• Exercise directions
Please return only the lines from the one holding "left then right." through the one holding "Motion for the", exactly as they appear in the records below, both ends included.

Data extract section start

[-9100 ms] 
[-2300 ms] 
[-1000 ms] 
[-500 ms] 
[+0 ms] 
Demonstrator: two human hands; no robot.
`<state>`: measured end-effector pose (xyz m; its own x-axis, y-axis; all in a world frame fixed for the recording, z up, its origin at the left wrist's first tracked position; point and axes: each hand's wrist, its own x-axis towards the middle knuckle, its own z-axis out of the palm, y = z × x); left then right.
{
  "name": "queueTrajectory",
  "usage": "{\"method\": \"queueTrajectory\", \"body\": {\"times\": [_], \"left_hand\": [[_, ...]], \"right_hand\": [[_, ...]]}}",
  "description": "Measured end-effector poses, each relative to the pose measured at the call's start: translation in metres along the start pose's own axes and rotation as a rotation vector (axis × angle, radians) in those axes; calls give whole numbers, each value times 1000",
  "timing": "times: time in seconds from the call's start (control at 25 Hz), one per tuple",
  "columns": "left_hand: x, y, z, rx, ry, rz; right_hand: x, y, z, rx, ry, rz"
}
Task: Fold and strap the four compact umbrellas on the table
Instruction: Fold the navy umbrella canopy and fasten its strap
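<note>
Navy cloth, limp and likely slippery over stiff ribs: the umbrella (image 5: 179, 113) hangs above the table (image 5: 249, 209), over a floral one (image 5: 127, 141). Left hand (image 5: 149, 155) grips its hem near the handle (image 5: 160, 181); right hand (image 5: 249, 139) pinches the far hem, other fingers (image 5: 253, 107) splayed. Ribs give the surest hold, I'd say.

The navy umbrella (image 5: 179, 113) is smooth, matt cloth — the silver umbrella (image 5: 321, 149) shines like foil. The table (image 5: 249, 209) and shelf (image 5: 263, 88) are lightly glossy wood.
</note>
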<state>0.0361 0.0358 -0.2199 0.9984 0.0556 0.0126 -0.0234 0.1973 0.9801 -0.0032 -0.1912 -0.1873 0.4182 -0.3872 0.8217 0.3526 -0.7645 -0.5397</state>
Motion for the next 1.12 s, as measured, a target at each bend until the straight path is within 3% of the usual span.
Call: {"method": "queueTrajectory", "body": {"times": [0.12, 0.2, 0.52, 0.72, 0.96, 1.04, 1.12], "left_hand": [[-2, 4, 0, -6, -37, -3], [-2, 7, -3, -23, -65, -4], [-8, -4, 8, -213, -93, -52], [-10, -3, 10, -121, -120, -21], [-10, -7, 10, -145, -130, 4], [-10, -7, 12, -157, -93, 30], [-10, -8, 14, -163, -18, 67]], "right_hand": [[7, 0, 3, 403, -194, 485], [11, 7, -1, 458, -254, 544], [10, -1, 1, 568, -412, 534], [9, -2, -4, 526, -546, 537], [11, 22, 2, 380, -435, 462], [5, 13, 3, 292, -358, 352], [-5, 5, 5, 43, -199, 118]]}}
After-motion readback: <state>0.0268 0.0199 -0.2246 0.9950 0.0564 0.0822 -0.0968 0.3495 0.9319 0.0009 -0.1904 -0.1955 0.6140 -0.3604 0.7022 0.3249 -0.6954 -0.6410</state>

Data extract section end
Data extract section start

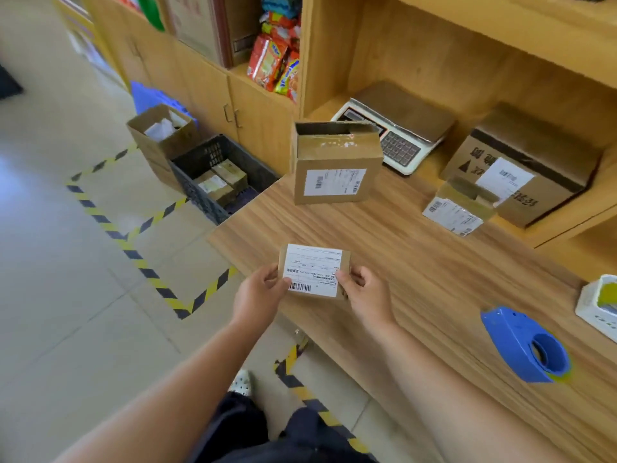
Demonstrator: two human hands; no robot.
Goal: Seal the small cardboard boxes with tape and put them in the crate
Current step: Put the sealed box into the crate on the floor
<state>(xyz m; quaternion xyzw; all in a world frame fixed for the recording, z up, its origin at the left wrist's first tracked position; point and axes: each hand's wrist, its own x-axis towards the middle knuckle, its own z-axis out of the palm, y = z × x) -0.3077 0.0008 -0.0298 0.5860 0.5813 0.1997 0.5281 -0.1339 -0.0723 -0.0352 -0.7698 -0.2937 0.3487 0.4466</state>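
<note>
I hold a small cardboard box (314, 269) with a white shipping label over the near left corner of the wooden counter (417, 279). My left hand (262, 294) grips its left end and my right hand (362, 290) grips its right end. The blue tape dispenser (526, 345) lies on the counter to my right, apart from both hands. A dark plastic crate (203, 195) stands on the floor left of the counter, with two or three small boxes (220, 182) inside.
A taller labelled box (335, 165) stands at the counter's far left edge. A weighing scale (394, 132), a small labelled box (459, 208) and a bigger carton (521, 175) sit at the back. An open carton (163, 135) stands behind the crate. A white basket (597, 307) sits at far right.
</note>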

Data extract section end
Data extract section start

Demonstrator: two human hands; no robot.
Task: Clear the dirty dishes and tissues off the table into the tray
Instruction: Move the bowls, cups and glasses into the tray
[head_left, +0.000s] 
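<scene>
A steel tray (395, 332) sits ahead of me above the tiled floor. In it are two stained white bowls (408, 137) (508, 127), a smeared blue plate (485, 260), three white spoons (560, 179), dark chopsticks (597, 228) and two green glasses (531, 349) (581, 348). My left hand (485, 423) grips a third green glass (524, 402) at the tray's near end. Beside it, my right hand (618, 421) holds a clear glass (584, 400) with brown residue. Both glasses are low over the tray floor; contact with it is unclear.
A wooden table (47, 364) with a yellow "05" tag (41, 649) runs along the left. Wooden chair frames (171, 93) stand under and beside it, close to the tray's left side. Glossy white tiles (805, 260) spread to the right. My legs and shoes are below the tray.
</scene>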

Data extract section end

• Result
`<state>`: measured end-effector pose (xyz m; its own x-axis, y-axis; all in a world frame fixed for the recording, z up, its origin at the left wrist's first tracked position; point and axes: each hand's wrist, its own x-axis towards the middle knuckle, its own z-axis out of the palm, y = z × x); left then right.
{
  "name": "queueTrajectory",
  "usage": "{\"method\": \"queueTrajectory\", \"body\": {\"times\": [_], \"left_hand\": [[_, ...]], \"right_hand\": [[_, ...]]}}",
  "description": "Measured end-effector poses, each relative to the pose measured at the call's start: translation in metres along the start pose's own axes and rotation as a rotation vector (axis × angle, radians) in those axes; calls give whole numbers, each value times 1000",
  "timing": "times: time in seconds from the call's start (control at 25 Hz), one per tuple",
  "columns": "left_hand: x, y, z, rx, ry, rz; right_hand: x, y, z, rx, ry, rz"
}
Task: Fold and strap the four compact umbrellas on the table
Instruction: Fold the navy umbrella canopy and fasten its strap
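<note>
Navy cloth, limp and likely slippery over stiff ribs: the umbrella (image 5: 179, 113) hangs above the table (image 5: 249, 209), over a floral one (image 5: 127, 141). Left hand (image 5: 149, 155) grips its hem near the handle (image 5: 160, 181); right hand (image 5: 249, 139) pinches the far hem, other fingers (image 5: 253, 107) splayed. Ribs give the surest hold, I'd say.

The navy umbrella (image 5: 179, 113) is smooth, matt cloth — the silver umbrella (image 5: 321, 149) shines like foil. The table (image 5: 249, 209) and shelf (image 5: 263, 88) are lightly glossy wood.
</note>
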<state>0.0361 0.0358 -0.2199 0.9984 0.0556 0.0126 -0.0234 0.1973 0.9801 -0.0032 -0.1912 -0.1873 0.4182 -0.3872 0.8217 0.3526 -0.7645 -0.5397</state>
Motion for the next 1.12 s, as measured, a target at each bend until the straight path is within 3% of the usual span.

No more output will be produced.